Hacker News new | ask | show | jobs
by cntainer 1588 days ago
I understand that people can call art whatever they like.

One can argue that doing an exact copy of a photograph with the end result being indistinguishable from the original photo is some kind of "meta" art and the lack of creativity actually puts focus on the technical skill and the effort of the artist, as a kind of "anti-creativity statement" type of art, "there is no artist just paint and effort".

But my non-artistic brain would still rate this lower compared to the original in terms of creativity, insight, originality.

Yes you can raise a skill to the level of an art, but then wouldn't the actual performance of the skill be the artwork? And the resulting picture just an artifact that has no artistic value without the original side by side + a description/video describing/showing the actual effort?

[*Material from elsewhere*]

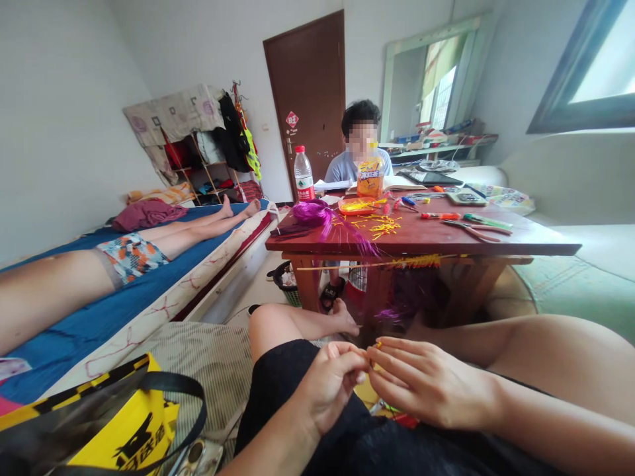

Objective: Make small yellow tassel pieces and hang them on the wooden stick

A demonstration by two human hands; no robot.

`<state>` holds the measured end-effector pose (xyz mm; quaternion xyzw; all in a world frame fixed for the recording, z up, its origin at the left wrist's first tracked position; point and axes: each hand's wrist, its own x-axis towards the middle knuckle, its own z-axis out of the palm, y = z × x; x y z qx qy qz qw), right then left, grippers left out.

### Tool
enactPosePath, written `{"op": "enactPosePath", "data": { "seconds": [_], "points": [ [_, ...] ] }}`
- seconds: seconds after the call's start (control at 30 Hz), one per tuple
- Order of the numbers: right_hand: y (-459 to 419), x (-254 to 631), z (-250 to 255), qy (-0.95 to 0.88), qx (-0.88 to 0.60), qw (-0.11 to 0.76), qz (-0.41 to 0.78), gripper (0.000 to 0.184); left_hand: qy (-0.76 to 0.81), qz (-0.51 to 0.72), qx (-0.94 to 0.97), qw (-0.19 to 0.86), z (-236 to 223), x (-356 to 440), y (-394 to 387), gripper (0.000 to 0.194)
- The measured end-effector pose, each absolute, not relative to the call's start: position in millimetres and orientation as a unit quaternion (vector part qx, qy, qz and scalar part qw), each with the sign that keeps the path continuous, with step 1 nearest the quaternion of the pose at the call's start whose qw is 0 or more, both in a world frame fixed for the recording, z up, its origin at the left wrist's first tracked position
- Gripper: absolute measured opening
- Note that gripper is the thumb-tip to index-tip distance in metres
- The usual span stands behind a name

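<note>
Over my lap, my left hand (333, 383) pinches with thumb and forefinger close together, and what lies between them is too small to make out. My right hand (421, 382) meets it at the fingertips, its fingers long and held together. A small yellow piece (379, 344) shows at the tips of my right fingers. Beneath both hands, partly hidden, something yellow (366, 393) lies in my lap, with small red and green bits beside it.
Ahead stands a red-brown table (317, 239) with purple strands (317, 217), yellow pieces (385, 227), pliers (479, 230), a water bottle (303, 175) and an orange drink bottle (370, 177). Someone sits behind it. Another person lies on the bed at left. A yellow bag (124, 436) is near my left arm.
</note>
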<state>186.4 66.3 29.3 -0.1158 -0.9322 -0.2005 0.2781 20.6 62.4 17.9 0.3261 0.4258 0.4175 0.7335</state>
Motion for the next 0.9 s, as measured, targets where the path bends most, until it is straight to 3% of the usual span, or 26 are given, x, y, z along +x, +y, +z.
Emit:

On that note, I think I'll stop. I feel I'm getting high just from all the meta-ideas I'm writing, lol.

1 comments

> One can argue that doing an exact copy of a photograph with the end result being indistinguishable from the original photo is some kind of "meta" art and the lack of creativity actually puts focus on the technical skill and the effort of the artist, as a kind of "anti-creativity statement" type of art, "there is no artist just paint and effort".

I mean you can, but generally, artists would call this bullshit explanation. I am pretty sure you are aware of that too :). None of what I talked about was any meta. It was down to eath, pragmatically, "yeah art is also technical ability to make hyper realistic picture".

> But my non-artistic brain would still rate this lower compared to the original in terms of creativity, insight, originality.

Again, yes, judged by insight and originality. But, it is not the only valid criterium for art work. Among other things, realistic portraits are pretty low in general if judged by creativity. The old master did not went for creativity there - the realism was actual ambition for many of them.

> Yes you can raise a skill to the level of an art, but then wouldn't the actual performance of the skill be the artwork? And the resulting picture just an artifact that has no artistic value without the original side by side + a description/video describing/showing the actual effort?

I dont understand why the result would had no value. You don't have to like it or find it interesting, that is 100%. This sort of stuff is subjective. What I found out was that many artists often do value technical skill and do see value in the resulting picture, actually.

You seems to insist on one definition of art, which is super strict and exclusive. And kinda excludes majority of drawings people produce. At least I think. Most of drawings are people trying to figure out how to draw the thing, again and again.

Art, as used currently or in history, does not have to include only super deep I have philosophical opinions or deep feelings or whatever. Plenty of times it is "look guys, I finally managed to draw a nose".

> I don't understand why the result would had no value.

I exaggerated that one, it has value, but to a lesser degree, imo. The value of the painting is in the skill of producing the copy, not really in having the creativity or insight that the original photographer had when taking the photo. The subject is already in 2d, perspective already frozen, and if you're replicating it perfectly you're not adding anything substantial, you're just changing the medium.

Can a copy be considered art? Sure it can, like I said previously anything can be art if framed in an artistic context. I wasn't trying to be sarcastic.

> You seems to insist on one definition of art, which is super strict and exclusive.

I don't think I've tried to define or limit what can/cannot be art in any of my comments. I'm just talking about my personal criteria for differentiating between different levels of artistic quality.

My top comment in this thread merely stated that using someone else's photographs to photocopy into a painting without applying your own insight is a less-creative form of art than if you are framing and taking a picture yourself and you use that as an intermediary medium before copying it to the canvas.

Me building a wooden chair by looking at a picture on ikea's site is a form of craftsmanship. Can it be called art? Sure it can, I might even take a picture and post it on reddit. Is it great art? By my criteria, no. I would say that a chair built by Gaudi has more artistic value than my chair, and please note I'm not saying that my chair isn't a piece of art, just a lesser one.

If someone finds my preserved wooden chair in 1000 years it's historical value would be great but I wouldn't be so sure about it's artistic value, unless it's the only remaining representation of a chair left from the 21st century in any kind of medium.